在2个文件的字节数组中相交和并集

Question

I have 2 files. 我有2个档案。 1 is Source File and 2nd is Destination file. 1是源文件，第二是目标文件。

Below is my code for Intersect and Union two file using byte array. 下面是我使用字节数组的“相交”和“并集”两个文件的代码。

FileStream frsrc = new FileStream("Src.bin", FileMode.Open);
FileStream frdes = new FileStream("Des.bin", FileMode.Open);
int length = 24; // get file length
byte[] src = new byte[length];
byte[] des = new byte[length]; // create buffer
int Counter = 0;   // actual number of bytes read
int subcount = 0;

while (frsrc.Read(src, 0, length) > 0)
{
    try
    {
        Counter = 0;
        frdes.Position = subcount * length;
        while (frdes.Read(des, 0, length) > 0)
        {                               
                var  data = src.Intersect(des);                          
                var data1 = src.Union(des);                               
                Counter++;                               
        }        
        subcount++;
        Console.WriteLine(subcount.ToString());
        }
    }
    catch (Exception ex)
    {                          
    }
}

It is works fine with fastest speed. 它以最快的速度运行良好。 but Now the problem is that I want count of it and when I Use below code then it becomes very slow. 但是现在的问题是，我想要计数，当我使用下面的代码时，它变得非常慢。

  var  data = src.Intersect(des).Count();                          
  var  data1 = src.Union(des).Count();

So, Is there any solution for that ? 那么，有什么解决方案吗？ If yes,then please lete me know as soon as possible. 如果是，那么请尽快通知我。 Thanks 谢谢

Answer 1

Intersect and Union are not the fastest operations. Intersect和Union并不是最快的操作。 The reason you see it being fast is that you never actually enumerate the results! 之所以看到它很快，是因为您从未真正枚举结果！

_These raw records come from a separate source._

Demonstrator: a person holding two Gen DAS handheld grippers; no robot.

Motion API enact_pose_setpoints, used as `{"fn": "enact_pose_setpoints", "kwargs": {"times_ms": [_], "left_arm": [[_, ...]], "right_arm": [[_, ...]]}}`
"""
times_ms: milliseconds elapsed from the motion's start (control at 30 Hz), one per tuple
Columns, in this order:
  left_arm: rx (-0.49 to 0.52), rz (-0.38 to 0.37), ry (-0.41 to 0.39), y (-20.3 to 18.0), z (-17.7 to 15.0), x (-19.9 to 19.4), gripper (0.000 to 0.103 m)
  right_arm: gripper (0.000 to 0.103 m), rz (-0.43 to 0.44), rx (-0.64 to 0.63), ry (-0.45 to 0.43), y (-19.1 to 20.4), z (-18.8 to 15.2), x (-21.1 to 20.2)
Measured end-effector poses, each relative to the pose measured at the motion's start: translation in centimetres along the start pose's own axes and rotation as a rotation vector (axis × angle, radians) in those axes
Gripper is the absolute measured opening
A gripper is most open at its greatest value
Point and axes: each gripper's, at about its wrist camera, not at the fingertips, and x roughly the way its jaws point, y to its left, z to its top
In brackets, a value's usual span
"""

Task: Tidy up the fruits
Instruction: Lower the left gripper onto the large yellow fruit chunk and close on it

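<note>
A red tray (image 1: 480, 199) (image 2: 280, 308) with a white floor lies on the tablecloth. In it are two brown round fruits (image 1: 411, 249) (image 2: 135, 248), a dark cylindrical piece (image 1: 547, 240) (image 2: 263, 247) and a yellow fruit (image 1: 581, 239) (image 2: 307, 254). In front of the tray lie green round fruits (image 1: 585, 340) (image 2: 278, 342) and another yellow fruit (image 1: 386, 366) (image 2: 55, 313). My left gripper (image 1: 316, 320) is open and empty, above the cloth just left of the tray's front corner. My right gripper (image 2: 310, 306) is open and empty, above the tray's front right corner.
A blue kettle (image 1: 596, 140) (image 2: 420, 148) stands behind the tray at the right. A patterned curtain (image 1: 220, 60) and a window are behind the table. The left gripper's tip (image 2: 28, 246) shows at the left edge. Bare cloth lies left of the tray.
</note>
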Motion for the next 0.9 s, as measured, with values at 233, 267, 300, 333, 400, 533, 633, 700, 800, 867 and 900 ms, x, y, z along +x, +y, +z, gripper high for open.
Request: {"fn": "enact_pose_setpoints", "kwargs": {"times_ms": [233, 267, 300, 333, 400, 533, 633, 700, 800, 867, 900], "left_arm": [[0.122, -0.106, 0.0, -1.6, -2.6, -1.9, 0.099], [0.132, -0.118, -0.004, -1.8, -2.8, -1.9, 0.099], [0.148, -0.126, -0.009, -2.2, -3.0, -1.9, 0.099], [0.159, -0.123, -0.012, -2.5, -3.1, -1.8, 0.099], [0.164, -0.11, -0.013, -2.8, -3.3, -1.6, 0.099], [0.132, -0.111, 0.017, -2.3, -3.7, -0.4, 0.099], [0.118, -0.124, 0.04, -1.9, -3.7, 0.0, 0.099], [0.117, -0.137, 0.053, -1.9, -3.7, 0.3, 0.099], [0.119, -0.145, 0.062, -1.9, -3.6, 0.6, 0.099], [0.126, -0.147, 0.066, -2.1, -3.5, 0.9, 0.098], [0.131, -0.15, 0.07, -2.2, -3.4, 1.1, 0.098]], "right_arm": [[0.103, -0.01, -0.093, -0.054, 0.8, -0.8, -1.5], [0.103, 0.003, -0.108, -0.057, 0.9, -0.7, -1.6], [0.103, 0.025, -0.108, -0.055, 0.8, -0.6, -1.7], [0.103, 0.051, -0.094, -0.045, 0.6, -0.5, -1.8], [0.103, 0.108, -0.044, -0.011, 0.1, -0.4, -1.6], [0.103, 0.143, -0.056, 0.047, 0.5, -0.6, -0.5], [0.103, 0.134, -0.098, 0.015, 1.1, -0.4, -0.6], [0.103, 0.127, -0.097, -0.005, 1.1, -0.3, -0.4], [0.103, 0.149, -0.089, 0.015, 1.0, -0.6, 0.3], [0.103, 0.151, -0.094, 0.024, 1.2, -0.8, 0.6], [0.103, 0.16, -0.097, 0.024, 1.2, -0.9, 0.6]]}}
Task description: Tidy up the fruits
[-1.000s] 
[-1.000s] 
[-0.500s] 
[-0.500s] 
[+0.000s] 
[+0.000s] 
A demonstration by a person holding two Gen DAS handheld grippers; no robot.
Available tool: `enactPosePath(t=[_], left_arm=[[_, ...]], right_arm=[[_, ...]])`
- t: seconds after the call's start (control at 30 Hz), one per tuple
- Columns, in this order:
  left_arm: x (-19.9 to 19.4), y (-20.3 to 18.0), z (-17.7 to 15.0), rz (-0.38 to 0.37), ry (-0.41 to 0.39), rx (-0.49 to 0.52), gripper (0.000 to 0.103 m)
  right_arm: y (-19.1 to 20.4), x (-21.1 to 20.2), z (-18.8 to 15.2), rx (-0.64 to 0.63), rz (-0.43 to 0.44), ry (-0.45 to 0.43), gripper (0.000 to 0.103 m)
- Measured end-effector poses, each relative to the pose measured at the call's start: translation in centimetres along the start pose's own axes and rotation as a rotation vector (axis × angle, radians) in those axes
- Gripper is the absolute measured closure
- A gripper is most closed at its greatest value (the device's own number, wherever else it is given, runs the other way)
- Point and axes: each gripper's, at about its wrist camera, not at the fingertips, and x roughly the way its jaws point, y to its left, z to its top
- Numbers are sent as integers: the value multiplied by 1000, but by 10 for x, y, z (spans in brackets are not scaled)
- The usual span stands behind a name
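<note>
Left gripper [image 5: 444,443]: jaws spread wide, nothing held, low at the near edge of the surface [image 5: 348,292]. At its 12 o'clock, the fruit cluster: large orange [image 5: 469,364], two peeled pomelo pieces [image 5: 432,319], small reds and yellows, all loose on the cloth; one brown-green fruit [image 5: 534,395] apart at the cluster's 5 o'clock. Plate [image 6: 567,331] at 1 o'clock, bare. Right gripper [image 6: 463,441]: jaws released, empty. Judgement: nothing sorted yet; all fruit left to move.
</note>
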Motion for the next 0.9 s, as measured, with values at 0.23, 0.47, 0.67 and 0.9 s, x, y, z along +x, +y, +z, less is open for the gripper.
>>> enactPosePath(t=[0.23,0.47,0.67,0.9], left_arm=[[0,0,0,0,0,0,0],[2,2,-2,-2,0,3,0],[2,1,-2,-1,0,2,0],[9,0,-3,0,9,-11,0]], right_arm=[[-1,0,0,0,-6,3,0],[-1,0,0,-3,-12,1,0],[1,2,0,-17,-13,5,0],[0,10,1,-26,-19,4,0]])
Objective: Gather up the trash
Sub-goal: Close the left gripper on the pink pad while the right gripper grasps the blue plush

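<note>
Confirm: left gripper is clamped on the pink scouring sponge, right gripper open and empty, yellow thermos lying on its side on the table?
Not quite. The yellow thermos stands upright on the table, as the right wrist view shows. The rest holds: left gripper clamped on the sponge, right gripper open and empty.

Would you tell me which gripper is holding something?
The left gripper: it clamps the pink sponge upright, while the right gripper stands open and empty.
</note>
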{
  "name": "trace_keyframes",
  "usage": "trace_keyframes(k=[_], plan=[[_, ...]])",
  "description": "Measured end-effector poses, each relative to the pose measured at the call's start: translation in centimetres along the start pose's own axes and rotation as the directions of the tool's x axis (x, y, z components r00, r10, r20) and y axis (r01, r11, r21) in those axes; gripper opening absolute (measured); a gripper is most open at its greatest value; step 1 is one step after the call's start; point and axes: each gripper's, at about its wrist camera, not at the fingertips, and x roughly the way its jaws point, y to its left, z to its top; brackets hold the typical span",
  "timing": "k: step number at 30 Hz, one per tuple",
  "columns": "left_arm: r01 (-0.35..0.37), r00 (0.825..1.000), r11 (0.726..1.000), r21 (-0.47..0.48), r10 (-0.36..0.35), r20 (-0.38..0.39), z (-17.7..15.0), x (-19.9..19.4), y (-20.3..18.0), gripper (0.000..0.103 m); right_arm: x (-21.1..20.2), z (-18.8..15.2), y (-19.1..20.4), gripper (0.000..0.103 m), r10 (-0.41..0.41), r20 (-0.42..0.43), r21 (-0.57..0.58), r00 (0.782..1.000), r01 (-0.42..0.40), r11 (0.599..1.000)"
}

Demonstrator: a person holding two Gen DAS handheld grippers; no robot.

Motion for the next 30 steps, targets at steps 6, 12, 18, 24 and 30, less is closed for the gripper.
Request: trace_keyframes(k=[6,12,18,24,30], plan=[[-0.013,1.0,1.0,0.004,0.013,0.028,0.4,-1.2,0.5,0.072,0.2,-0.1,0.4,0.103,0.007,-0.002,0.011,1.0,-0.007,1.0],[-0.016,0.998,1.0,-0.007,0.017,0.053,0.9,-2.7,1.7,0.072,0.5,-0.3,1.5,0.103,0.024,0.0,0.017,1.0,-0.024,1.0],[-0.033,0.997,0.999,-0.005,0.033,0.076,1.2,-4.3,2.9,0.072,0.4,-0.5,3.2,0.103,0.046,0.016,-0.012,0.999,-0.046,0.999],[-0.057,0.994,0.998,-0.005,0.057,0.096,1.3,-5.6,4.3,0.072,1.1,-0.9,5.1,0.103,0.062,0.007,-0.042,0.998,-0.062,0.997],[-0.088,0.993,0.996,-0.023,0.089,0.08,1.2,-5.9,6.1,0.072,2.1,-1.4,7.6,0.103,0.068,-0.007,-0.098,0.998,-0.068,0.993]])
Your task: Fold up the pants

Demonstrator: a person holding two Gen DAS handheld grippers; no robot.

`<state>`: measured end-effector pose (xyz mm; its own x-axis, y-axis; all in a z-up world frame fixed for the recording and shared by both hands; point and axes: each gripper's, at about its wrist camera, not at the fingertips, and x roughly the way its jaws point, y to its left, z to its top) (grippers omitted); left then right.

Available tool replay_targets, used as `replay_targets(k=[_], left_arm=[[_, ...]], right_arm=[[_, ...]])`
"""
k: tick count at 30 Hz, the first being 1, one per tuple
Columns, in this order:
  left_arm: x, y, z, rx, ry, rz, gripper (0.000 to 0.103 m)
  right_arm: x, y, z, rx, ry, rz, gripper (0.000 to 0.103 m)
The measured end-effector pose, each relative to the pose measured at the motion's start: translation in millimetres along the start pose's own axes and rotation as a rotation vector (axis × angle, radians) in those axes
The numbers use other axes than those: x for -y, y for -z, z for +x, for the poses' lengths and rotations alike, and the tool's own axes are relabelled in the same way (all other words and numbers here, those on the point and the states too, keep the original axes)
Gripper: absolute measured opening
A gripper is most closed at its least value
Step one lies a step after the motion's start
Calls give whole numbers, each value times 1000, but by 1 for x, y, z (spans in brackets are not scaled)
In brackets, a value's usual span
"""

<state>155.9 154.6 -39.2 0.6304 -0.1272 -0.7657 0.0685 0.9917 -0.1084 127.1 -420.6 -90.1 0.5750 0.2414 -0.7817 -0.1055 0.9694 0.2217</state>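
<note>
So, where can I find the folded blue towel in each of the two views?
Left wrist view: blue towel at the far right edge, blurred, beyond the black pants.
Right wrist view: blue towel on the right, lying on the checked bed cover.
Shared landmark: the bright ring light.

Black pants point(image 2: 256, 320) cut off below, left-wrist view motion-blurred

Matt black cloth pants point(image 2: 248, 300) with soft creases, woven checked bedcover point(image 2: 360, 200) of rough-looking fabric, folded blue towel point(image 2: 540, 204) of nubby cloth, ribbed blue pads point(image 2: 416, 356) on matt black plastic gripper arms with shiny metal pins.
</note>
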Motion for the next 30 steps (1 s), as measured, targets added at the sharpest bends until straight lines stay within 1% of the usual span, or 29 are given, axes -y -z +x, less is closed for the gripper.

Both return an enumerable, not the actual results of the operation. 两者都返回一个可枚举的值，而不是操作的实际结果。 You're supposed to go through that and enumerate the enumerable, otherwise nothing happens - this is called "deferred execution". 您应该仔细检查并枚举可枚举的对象，否则什么也不会发生-这称为“延迟执行”。 Now, when you do Count , you actually enumerate the enumerable, and incur the full cost of the Intersect and Union - believe me, the Count itself is relatively trivial (though still an O(n) operation!). 现在，当你Count ，你实际上枚举枚举，而招致的全部费用Intersect和Union -相信我，在Count本身是比较琐碎的（尽管仍然是一个O（n）的操作！）。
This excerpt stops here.